• Problem details:
All of the listing should be transcribed exactly.

== Segment start ==

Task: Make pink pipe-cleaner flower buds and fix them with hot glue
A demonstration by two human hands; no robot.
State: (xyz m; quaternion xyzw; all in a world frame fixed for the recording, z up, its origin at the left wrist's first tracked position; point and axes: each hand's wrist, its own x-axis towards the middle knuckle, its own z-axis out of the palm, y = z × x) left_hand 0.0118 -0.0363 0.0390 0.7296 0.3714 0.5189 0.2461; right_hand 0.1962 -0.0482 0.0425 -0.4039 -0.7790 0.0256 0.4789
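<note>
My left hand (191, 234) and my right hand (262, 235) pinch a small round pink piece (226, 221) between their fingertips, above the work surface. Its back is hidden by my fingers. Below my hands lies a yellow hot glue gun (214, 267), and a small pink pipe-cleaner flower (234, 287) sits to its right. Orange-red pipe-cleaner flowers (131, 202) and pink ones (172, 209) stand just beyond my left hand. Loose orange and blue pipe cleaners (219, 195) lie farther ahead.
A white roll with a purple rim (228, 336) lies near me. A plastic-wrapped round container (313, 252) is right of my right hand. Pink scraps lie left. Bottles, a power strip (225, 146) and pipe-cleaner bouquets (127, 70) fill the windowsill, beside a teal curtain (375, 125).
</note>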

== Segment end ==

• Answer to this exercise:
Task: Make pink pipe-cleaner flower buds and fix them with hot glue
A demonstration by two human hands; no robot.
State: (xyz m; quaternion xyzw; all in a world frame fixed for the recording, z up, its origin at the left wrist's first tracked position; point and axes: each hand's wrist, its own x-axis towards the middle knuckle, its own z-axis out of the palm, y = z × x) left_hand 0.0118 -0.0363 0.0390 0.7296 0.3714 0.5189 0.2461; right_hand 0.1962 -0.0482 0.0425 -0.4039 -0.7790 0.0256 0.4789
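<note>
My left hand (191, 234) and my right hand (262, 235) pinch a small round pink piece (226, 221) between their fingertips, above the work surface. Its back is hidden by my fingers. Below my hands lies a yellow hot glue gun (214, 267), and a small pink pipe-cleaner flower (234, 287) sits to its right. Orange-red pipe-cleaner flowers (131, 202) and pink ones (172, 209) stand just beyond my left hand. Loose orange and blue pipe cleaners (219, 195) lie farther ahead.
A white roll with a purple rim (228, 336) lies near me. A plastic-wrapped round container (313, 252) is right of my right hand. Pink scraps lie left. Bottles, a power strip (225, 146) and pipe-cleaner bouquets (127, 70) fill the windowsill, beside a teal curtain (375, 125).
</note>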

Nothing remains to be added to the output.